A partir de agosto, empresas de todos os portes começam a sentir na prática os primeiros efeitos operacionais da Reforma Tributária na emissão de documentos fiscais. Um ato conjunto definiu um cronograma oficial e gradual para adequação de notas e outros comprovantes eletrônicos às novas regras, e as mudanças vão se estender por diferentes datas ao longo de 2026. Isso significa que o processo não é único: cada tipo de documento tem seu próprio momento de adaptação, e é essencial que sua empresa acompanhe em qual fase se encaixa.
O que muda
O cronograma abrange documentos que fazem parte do dia a dia de praticamente qualquer negócio: NF-e (nota fiscal eletrônica de produtos), NFC-e (usada no varejo e comércio), CT-e (documento de transporte de cargas), NFS-e (nota de serviços) e outros modelos fiscais eletrônicos. A ideia central é preparar esses documentos para o novo modelo de tributação que está sendo implantado no país, o que exige ajustes em sistemas de emissão, layouts e regras de preenchimento.
Como as mudanças ocorrem em etapas, é natural que um tipo de documento entre em vigor antes de outro. Essa lógica gradual busca dar tempo para que empresas, contadores e desenvolvedores de sistemas fiscais ajustem seus processos sem que tudo mude de uma só vez.
Quem é afetado
Na prática, qualquer empresa que emita nota fiscal, seja ela do comércio, da indústria, do setor de serviços ou de transporte, será impactada em algum momento desse cronograma. Não importa o porte do negócio: quem usa NF-e, NFC-e, CT-e ou NFS-e vai precisar se adaptar às novas exigências dentro do prazo estabelecido para o seu tipo de documento.
Isso também afeta diretamente o setor contábil e as equipes de tecnologia responsáveis pelos sistemas de emissão fiscal, já que são elas que vão precisar validar se os softwares utilizados pela empresa já estão preparados para as mudanças definidas no ato conjunto.
Prazos e como se preparar
Como o cronograma é dividido por fases ao longo de 2026, o primeiro passo prático para o gestor é identificar quais documentos fiscais sua empresa emite regularmente e verificar, junto ao contador ou ao fornecedor do sistema de emissão, em qual etapa esses documentos estão inseridos. Deixar essa checagem para a última hora pode gerar riscos de emissão incorreta ou até paralisação temporária de faturamento.

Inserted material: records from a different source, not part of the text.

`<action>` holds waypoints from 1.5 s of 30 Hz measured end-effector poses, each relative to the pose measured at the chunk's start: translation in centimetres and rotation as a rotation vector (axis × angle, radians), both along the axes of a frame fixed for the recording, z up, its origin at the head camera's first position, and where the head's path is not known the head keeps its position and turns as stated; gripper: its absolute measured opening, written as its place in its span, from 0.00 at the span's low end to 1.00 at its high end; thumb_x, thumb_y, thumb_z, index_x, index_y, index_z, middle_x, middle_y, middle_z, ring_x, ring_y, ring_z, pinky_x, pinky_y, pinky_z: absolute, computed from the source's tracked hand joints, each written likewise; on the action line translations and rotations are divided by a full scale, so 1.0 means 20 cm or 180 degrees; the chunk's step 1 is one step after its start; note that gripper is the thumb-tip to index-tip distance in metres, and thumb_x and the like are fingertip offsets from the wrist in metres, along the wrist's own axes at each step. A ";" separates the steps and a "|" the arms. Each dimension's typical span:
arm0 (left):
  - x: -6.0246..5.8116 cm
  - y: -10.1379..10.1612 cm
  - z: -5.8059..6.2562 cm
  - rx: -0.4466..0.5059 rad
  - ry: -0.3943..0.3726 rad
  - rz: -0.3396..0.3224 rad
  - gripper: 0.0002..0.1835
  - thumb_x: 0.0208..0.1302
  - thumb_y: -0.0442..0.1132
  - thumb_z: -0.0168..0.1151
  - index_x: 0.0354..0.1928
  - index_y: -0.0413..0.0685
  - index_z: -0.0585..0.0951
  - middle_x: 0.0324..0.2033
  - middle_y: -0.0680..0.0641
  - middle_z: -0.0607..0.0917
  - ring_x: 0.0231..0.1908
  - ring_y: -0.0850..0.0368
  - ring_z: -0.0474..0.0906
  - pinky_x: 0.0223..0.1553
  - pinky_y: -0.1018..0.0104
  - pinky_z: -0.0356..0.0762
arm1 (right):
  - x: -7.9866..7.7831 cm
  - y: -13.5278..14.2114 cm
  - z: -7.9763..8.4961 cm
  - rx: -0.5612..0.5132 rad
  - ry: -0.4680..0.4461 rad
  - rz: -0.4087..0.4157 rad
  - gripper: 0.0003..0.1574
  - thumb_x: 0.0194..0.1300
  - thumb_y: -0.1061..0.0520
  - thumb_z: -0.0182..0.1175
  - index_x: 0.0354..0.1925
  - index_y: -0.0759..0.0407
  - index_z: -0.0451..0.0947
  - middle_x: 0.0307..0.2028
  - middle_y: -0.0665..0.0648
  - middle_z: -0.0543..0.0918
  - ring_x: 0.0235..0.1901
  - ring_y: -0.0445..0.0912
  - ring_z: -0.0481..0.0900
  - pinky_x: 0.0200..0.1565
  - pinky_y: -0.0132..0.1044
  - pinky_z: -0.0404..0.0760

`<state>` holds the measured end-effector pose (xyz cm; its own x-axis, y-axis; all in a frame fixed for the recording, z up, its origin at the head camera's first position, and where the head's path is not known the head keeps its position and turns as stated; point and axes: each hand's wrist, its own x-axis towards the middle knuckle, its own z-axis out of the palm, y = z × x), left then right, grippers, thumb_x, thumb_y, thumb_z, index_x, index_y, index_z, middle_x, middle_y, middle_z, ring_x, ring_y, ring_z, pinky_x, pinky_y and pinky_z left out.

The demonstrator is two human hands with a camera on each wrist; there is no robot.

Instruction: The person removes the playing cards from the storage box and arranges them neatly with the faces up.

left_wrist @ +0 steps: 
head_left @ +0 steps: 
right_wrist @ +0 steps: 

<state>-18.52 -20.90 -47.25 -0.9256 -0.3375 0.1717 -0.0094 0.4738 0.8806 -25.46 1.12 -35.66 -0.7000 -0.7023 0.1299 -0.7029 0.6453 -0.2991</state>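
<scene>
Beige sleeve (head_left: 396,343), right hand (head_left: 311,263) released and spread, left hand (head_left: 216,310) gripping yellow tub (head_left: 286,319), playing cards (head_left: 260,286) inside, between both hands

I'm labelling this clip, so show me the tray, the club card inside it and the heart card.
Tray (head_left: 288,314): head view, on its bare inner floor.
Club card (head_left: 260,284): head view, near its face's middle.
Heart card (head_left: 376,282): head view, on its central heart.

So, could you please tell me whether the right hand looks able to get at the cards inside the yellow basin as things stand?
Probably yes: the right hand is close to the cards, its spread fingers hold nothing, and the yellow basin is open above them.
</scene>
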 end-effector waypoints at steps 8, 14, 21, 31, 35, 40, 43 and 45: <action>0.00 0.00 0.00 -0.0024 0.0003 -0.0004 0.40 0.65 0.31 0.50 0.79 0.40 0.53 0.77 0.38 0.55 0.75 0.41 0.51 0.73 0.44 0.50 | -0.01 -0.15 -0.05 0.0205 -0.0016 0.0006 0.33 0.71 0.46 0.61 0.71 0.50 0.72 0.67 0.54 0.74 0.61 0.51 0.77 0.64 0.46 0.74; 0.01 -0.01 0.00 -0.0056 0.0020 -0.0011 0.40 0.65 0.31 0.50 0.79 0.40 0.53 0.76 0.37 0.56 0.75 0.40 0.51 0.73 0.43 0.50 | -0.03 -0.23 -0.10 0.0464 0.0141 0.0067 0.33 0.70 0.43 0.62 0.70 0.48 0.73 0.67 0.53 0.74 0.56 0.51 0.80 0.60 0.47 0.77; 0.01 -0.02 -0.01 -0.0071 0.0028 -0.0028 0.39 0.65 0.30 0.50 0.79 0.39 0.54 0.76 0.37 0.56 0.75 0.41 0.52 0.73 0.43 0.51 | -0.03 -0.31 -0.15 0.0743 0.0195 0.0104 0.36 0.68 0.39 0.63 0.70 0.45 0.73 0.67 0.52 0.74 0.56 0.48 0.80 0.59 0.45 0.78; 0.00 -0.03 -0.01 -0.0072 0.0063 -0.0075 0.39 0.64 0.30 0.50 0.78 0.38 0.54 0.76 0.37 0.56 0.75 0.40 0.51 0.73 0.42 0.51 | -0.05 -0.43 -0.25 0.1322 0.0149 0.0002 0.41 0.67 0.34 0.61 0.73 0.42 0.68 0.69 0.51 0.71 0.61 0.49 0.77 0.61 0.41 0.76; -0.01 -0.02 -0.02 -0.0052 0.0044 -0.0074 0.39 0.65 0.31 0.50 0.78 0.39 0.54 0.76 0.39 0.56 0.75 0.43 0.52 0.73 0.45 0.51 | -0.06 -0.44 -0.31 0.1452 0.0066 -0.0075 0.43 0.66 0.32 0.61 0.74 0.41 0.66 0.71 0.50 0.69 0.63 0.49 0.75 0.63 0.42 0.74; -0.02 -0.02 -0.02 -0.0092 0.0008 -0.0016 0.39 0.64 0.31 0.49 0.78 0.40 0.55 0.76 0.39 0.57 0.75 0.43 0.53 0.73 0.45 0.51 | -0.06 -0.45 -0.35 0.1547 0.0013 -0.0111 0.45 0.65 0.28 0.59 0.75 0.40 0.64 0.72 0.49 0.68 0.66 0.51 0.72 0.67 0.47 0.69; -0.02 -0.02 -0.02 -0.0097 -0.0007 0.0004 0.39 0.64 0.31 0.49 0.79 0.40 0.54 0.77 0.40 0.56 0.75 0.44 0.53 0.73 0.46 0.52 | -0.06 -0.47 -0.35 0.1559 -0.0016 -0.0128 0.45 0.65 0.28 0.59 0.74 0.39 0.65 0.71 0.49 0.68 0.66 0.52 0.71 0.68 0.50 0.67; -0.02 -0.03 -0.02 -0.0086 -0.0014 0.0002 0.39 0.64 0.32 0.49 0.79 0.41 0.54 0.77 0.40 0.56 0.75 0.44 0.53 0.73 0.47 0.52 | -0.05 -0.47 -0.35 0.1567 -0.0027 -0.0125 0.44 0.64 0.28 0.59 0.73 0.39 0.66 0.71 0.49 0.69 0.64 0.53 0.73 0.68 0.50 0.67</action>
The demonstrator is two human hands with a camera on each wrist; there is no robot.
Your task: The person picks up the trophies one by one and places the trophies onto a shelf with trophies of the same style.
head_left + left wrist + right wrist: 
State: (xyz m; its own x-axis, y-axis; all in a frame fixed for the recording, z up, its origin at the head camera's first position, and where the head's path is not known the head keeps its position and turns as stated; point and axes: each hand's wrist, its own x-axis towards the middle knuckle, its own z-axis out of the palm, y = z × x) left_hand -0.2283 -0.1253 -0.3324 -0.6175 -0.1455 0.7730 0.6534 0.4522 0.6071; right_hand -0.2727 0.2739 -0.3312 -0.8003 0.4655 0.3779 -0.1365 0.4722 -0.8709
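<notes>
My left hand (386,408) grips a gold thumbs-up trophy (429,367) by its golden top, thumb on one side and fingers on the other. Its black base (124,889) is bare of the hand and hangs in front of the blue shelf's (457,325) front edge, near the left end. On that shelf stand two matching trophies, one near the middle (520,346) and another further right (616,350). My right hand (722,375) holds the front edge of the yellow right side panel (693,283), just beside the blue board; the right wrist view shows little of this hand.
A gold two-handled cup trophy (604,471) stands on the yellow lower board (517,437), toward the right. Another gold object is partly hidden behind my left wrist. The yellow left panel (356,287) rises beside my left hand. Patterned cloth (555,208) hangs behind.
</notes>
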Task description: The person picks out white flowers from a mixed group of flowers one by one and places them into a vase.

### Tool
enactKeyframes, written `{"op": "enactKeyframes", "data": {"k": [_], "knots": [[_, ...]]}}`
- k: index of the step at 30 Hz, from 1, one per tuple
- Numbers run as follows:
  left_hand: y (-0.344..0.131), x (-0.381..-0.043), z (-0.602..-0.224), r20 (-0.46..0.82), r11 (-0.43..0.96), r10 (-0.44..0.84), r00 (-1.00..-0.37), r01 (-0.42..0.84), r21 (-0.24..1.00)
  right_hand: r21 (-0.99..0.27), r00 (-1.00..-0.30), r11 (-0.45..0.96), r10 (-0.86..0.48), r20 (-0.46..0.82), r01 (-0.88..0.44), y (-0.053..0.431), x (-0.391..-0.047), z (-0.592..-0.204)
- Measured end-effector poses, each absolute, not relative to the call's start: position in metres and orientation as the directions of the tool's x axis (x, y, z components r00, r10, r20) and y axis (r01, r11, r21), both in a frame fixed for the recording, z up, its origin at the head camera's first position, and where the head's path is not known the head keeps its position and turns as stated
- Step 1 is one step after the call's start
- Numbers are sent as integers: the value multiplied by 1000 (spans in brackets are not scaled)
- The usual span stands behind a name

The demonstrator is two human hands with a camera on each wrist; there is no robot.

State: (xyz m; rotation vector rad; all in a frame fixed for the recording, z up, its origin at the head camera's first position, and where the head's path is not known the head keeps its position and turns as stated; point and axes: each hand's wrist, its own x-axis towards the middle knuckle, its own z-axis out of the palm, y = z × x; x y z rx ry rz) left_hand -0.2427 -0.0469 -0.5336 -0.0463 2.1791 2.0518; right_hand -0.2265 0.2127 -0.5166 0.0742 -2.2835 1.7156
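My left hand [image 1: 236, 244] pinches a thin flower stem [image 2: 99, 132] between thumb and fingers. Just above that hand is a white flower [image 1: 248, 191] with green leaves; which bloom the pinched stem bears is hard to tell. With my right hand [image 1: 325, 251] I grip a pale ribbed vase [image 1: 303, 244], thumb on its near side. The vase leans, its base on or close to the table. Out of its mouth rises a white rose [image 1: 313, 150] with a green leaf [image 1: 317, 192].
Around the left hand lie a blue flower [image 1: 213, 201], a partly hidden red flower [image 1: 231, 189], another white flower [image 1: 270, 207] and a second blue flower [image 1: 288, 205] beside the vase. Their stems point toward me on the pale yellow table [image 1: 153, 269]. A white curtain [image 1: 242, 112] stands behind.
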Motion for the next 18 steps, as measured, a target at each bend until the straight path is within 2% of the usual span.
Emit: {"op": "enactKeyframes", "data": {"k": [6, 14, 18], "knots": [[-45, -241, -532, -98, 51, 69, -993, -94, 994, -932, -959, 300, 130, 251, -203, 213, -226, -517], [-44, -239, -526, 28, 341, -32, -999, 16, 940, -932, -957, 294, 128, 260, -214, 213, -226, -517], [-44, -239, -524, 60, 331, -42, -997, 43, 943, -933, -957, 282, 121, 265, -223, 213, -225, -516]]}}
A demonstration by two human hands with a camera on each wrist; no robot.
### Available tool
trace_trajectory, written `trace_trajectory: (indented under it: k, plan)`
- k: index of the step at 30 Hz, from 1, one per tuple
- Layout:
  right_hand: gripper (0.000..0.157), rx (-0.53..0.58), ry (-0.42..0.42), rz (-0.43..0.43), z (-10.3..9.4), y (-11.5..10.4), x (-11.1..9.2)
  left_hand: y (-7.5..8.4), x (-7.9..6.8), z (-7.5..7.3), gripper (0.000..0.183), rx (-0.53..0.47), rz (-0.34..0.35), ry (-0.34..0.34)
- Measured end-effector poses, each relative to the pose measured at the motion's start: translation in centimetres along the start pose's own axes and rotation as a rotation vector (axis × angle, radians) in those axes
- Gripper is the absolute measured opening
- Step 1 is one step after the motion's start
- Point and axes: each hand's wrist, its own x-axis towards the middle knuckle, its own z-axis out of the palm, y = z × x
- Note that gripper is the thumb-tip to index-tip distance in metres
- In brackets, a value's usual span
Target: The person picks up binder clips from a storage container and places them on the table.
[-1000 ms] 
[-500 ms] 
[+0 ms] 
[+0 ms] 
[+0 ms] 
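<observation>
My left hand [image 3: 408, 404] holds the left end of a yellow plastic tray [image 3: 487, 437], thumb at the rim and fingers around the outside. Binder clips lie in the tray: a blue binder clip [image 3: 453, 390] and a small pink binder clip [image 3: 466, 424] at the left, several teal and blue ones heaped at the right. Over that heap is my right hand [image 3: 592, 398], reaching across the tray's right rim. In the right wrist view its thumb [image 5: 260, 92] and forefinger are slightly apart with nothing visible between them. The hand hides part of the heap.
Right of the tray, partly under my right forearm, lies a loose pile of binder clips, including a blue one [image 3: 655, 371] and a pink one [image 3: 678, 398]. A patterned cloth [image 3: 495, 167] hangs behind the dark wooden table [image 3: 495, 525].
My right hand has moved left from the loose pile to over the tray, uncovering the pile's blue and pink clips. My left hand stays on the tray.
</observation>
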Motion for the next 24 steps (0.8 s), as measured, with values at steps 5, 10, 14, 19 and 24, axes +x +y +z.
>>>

Vale reforçar que, por se tratar de um processo gradual, acompanhar as atualizações é mais importante do que tentar se adiantar sozinho. Sistemas de emissão de notas costumam ser atualizados pelos próprios fornecedores conforme as novas regras entram em vigor, mas cabe à empresa confirmar se essas atualizações estão realmente sendo aplicadas dentro do prazo correspondente ao seu tipo de documento.
Na dúvida sobre qual fase do cronograma afeta o seu negócio, o caminho mais seguro é consultar seu escritório de contabilidade. Assim, você evita surpresas na emissão de notas fiscais e mantém a rotina de faturamento funcionando sem interrupções durante todo o período de transição da Reforma Tributária.